Willfulness is defined as a "conscious and intentional failure to comply with the court order." Bass v. Jostens, Inc., 71 F.3d 237, 241 (6th Cir. 1995). The burden is on the disobedient party "to show that the failure was due to inability and not to willfulness, bad faith, or fault." Intercept Security, at 322; Regional Refuse Systems, supra, 842 F.2d at 154. In this case, it is difficult to characterize Mr. Johnson's failure to comply with this Court's discovery order as anything other than willful. I ordered him to appear for his redeposition and to answer questions regarding his criminal history. He was served with a notice to appear, but he failed to do so. I ordered him to respond to this motion to dismiss, but he failed to do so. It appears that Mr. Johnson has no intention of following the orders of this Court or of cooperating in discovery.

B. Prejudice to Defendants

By improperly terminating his deposition and refusing to appear for the redeposition that I ordered, Mr. Johnson has blatantly stymied Defendants' ability to obtain discovery relevant to the defense of this lawsuit. See Maldonado v. Thomas M. Cooley Law School, et.al., 65 Fed.Appx. 955 (6th Cir. 2003)(unpublished) ("Further, the existence of prejudice is clear. Maldonado has completely thwarted the defendants' legitimate attempts to conduct discovery"). The prejudice to the Defendants weighs against Mr. Johnson and in favor of dismissing the Complaint.

C. Prior Warning

In my September 24, 2014 order [Doc. #46], I clearly warned Mr. Johnson that his failure to appear for the re-deposition could lead to dismissal of his complaint.

D. Lesser Sanctions

Lesser sanctions have not been previously imposed. However, given Mr. Johnson's intransigence with regard to his deposition, and his decision to not even file a response to this motion, imposing lesser sanctions at this point would be an exercise in futility. See Bank One of Cleveland, supra, 916 F.2d at 1079 ("[T]he defendants' lack of response to the court's order to compel discovery. demonstrated the futility of any lesser sanctions"); Regional Refuse, supra, 842 F.2d at 154-55 ("[I]f a party has the ability to comply with a discovery order and does not, dismissal is not an abuse of discretion").

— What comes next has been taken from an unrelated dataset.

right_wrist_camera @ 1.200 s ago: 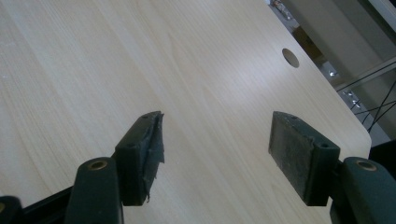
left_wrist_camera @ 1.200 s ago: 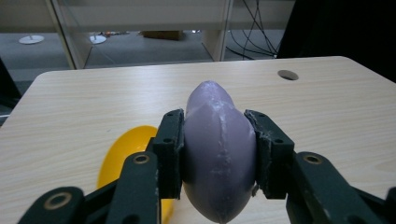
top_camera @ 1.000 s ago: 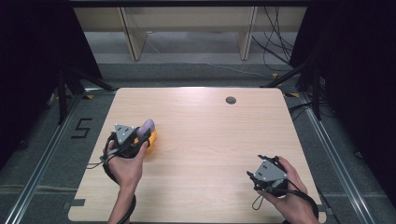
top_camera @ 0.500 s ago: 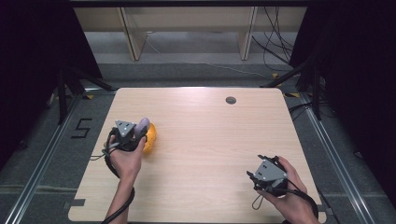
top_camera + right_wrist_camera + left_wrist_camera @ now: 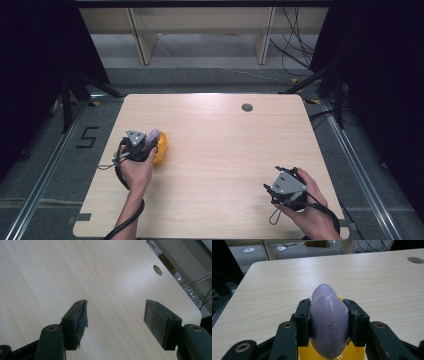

The Harmon factors weigh heavily in favor of dismissal. The Defendants' motion should be granted, and Plaintiff Johnson should be dismissed.

IV. CONCLUSION

For these reasons, I recommend that Defendants' motion to dismiss [Doc. #56] be GRANTED and that the complaint be DISMISSED as to Plaintiff Deontay C. Johnson.

Any objections to this Report and Recommendation must be filed within fourteen (14) days of service of a copy hereof as provided for in 28 U.S.C. §636(b)(1) and E.D. Mich. LR 72.1(d)(2). Failure to file specific objections constitutes a waiver of any further right of appeal. Thomas v. Arn, 474 U.S. 140, 106 S.Ct. 466, 88 L.Ed.2d 435 (1985); Howard v. Secretary of HHS, 932 F.2d 505 (6th Cir. 1991); United States v. Walters, 638 F.2d 947 (6th Cir. 1981). Filing of objections which raise some issues but fail to raise others with specificity will not preserve all the objections a party might have to this Report and Recommendation. Willis v. Secretary of HHS, 931 F.2d 390, 401 (6th Cir. 1991); Smith v. Detroit Fed'n of Teachers Local 231, 829 F.2d 1370, 1373 (6th Cir. 1987). Pursuant to E.D. Mich. LR 72.1(d)(2), a copy of any objections is to be served upon this Magistrate Judge.

Within fourteen (14) days of service of any objecting party's timely filed objections, the opposing party may file a response. The response shall be not more than twenty (20) pages in length unless by motion and order such page limit is extended by the court. The response shall address specifically, and in the same order raised, each issue contained within the objections.